Input data Block Start

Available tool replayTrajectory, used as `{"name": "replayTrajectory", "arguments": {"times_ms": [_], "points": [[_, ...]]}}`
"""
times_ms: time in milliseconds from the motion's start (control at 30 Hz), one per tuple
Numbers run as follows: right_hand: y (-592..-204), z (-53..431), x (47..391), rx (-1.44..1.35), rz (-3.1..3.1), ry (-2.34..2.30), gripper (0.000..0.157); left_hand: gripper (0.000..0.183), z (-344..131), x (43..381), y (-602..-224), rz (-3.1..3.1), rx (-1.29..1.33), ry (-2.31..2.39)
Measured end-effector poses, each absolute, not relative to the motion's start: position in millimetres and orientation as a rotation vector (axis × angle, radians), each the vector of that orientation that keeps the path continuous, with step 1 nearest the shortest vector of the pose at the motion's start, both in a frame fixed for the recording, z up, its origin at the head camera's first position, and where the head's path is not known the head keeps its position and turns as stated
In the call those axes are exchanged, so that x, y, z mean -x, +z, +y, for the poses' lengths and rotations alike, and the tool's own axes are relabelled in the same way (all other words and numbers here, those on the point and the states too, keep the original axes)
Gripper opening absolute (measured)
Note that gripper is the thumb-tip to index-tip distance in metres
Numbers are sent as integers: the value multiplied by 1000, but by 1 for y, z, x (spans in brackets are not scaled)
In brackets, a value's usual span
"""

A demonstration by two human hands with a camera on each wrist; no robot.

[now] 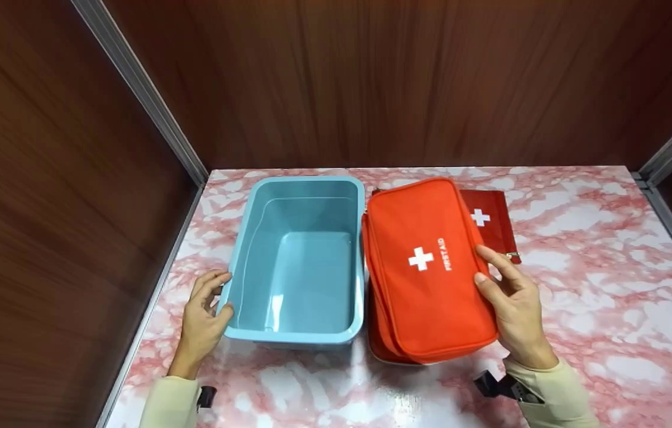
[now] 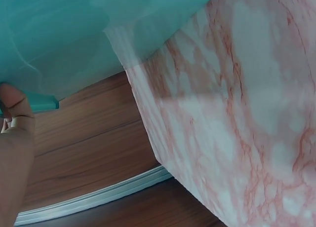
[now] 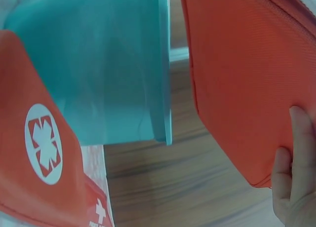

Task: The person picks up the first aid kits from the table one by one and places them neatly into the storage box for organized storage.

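Observation:
A light blue plastic tub (image 1: 312,279) stands on the table, its bare inner floor visible from above. My left hand (image 1: 205,309) grips the tub's left rim near the front corner; the left wrist view catches only part of that hand (image 2: 17,108). In my right hand (image 1: 514,303) is a red first aid bag (image 1: 425,309) with a white cross, held by its right edge and tilted. The right wrist view shows fingers (image 3: 301,153) against the bag's side. Under it lies another red bag (image 3: 44,153) with a white oval emblem, mostly hidden from the head view.
A darker red pouch (image 1: 493,229) with a white cross lies behind the held bag, partly covered. The table (image 1: 597,297) has a pink-and-white marbled top. Brown wood-look panels (image 1: 360,83) with metal edging rise at the back and sides.

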State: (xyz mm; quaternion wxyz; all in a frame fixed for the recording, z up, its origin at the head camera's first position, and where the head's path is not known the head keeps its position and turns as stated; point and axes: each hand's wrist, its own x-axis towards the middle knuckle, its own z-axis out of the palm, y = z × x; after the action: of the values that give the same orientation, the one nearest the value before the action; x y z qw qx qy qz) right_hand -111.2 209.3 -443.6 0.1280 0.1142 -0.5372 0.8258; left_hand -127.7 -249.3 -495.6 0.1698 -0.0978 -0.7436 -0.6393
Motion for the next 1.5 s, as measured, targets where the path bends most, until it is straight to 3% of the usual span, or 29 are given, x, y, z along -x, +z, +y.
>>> {"name": "replayTrajectory", "arguments": {"times_ms": [1500], "points": [[-437,148,129,-186,-1628,2481,40,50,-249,127,-499,-2071,334,-1812]]}}
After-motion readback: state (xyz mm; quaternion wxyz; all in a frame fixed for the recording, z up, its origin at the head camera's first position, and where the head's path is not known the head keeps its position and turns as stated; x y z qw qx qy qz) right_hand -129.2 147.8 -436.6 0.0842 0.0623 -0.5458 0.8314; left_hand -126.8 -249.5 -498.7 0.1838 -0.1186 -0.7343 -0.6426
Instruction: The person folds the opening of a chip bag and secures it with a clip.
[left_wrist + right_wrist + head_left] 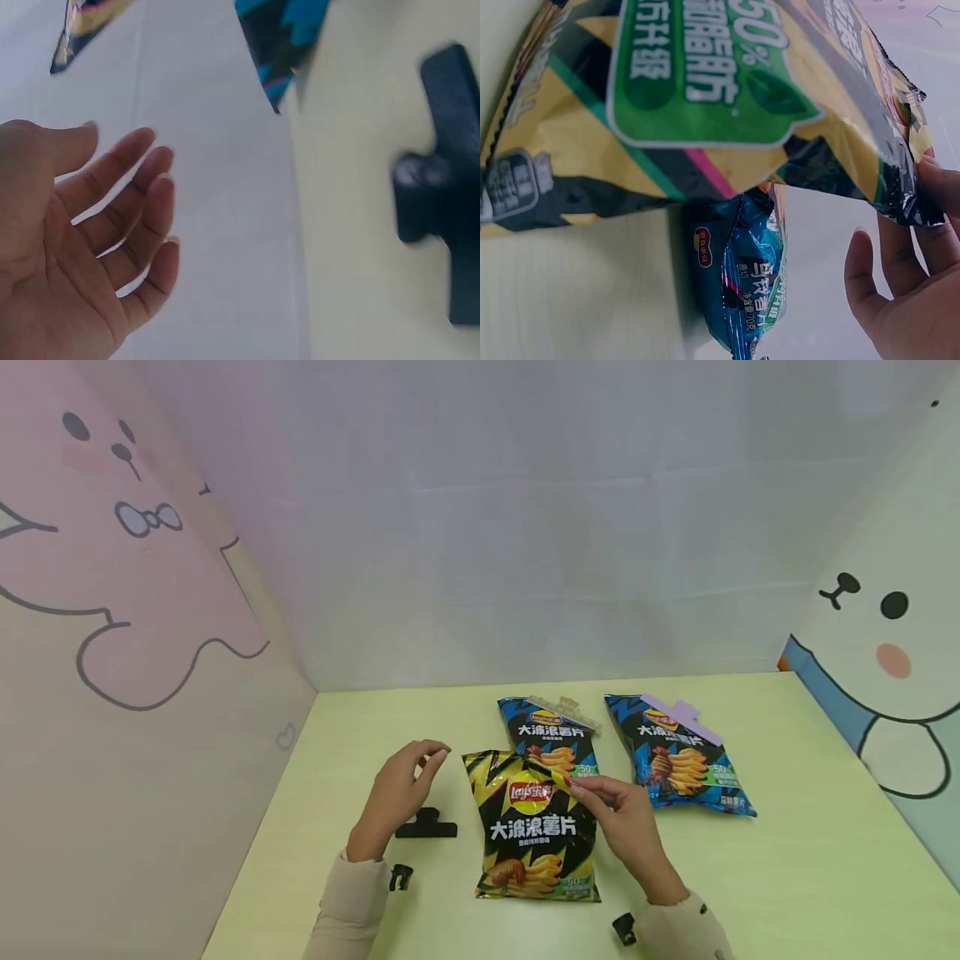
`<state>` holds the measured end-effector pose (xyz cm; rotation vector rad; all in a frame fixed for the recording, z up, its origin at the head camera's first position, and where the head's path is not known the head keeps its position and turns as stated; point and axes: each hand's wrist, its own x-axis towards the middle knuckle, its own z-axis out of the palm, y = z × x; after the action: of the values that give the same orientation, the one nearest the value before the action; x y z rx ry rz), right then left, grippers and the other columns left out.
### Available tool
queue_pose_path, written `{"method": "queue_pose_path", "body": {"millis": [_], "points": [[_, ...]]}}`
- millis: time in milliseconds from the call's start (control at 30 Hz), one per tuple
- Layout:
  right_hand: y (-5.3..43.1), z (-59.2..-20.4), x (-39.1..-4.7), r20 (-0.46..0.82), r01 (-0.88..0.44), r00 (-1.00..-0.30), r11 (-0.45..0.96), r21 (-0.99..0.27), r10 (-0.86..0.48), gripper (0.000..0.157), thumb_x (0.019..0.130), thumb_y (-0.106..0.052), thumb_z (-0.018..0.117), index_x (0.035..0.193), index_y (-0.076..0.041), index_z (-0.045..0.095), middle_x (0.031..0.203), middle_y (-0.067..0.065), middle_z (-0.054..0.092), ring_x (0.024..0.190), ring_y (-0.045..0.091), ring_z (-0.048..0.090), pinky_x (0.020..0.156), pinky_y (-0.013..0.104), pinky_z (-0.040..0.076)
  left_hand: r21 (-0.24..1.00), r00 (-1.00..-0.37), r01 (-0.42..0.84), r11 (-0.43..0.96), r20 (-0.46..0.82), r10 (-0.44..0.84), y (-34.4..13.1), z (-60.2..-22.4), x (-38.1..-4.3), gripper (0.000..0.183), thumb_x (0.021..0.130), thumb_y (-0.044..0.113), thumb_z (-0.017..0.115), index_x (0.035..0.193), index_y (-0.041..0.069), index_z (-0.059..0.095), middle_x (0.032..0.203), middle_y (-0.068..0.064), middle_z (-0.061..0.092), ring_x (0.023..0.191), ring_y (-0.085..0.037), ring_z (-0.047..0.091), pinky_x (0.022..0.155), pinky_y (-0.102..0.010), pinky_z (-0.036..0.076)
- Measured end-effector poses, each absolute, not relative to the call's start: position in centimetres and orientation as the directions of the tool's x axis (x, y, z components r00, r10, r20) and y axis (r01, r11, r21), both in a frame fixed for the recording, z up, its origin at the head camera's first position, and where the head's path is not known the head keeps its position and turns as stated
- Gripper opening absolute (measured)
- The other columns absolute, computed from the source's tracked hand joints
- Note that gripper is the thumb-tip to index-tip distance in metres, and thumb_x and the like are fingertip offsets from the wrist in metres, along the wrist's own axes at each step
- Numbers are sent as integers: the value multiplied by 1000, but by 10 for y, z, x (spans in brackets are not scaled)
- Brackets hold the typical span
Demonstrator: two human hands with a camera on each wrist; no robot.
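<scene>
A yellow and black bag of potato chips [536, 827] stands out in the middle of the table, its top right corner pinched between the thumb and fingers of my right hand [626, 822]. The right wrist view shows that chip bag [705, 165] close up, with the right hand [922, 277] at its crumpled top edge. My left hand [401, 789] is in the air left of the bag, fingers loosely bent and holding nothing. Just below it on the table lies a black clip [426, 824]. In the left wrist view, the black clip [450, 180] is right of the left hand [97, 232].
Behind the yellow bag lies a blue chip bag [551, 731] with a beige clip [566, 712] across its top. Another blue chip bag [682, 760] with a purple clip [684, 717] lies to the right. White curtain walls [555, 568] border the pale yellow table [810, 827].
</scene>
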<state>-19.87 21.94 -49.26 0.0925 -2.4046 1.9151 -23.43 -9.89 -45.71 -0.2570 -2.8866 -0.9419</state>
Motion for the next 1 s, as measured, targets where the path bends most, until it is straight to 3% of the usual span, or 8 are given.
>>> {"method": "queue_pose_path", "body": {"millis": [267, 467, 800, 1000], "points": [[219, -496, -198, 104, -104, -995, 207, -973, -12, 17, 94, -16, 71, 107, -7, 78, 106, 15, 78, 89, -5, 70, 79, 17, 55, 485, -995, 54, 873, -52, 91, -138, -481, -220, 30, 93, 26, 73, 120, 15, 70, 123, -8, 69, 105, -30, 67, 85, -48, 55], [219, -498, -197, 103, -105, -994, 196, -975, -21, 17, 94, -14, 71, 107, -7, 78, 105, 15, 78, 90, -5, 70, 81, 17, 56, 461, -972, -9, 887, -211, 99, -153, -493, -211, 38, 82, 26, 84, 116, 15, 72, 125, -10, 68, 107, -31, 66, 87, -50, 54], [219, -497, -195, 60, -60, -998, 183, -981, -9, 18, 94, -15, 71, 108, -6, 78, 106, 15, 78, 90, -4, 70, 81, 17, 55, 470, -975, -41, 882, -210, 67, -154, -512, -206, 38, 74, 19, 89, 109, 16, 73, 113, -4, 71, 100, -24, 65, 86, -46, 53], [220, -496, -195, 75, -75, -997, 186, -980, -9, 18, 94, -15, 70, 109, -7, 78, 106, 14, 78, 92, -4, 70, 82, 16, 55, 509, -983, -25, 861, -168, 71, -152, -516, -208, 17, 83, 18, 82, 96, 16, 72, 98, -1, 72, 88, -17, 64, 76, -37, 52]]}}
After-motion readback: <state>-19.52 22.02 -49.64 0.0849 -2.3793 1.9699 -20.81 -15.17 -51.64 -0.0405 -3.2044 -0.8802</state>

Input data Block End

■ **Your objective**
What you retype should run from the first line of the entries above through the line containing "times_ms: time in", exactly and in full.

■ **Expected output**
Available tool replayTrajectory, used as `{"name": "replayTrajectory", "arguments": {"times_ms": [_], "points": [[_, ...]]}}`
"""
times_ms: time in milliseconds from the motion's start (control at 30 Hz), one per tuple

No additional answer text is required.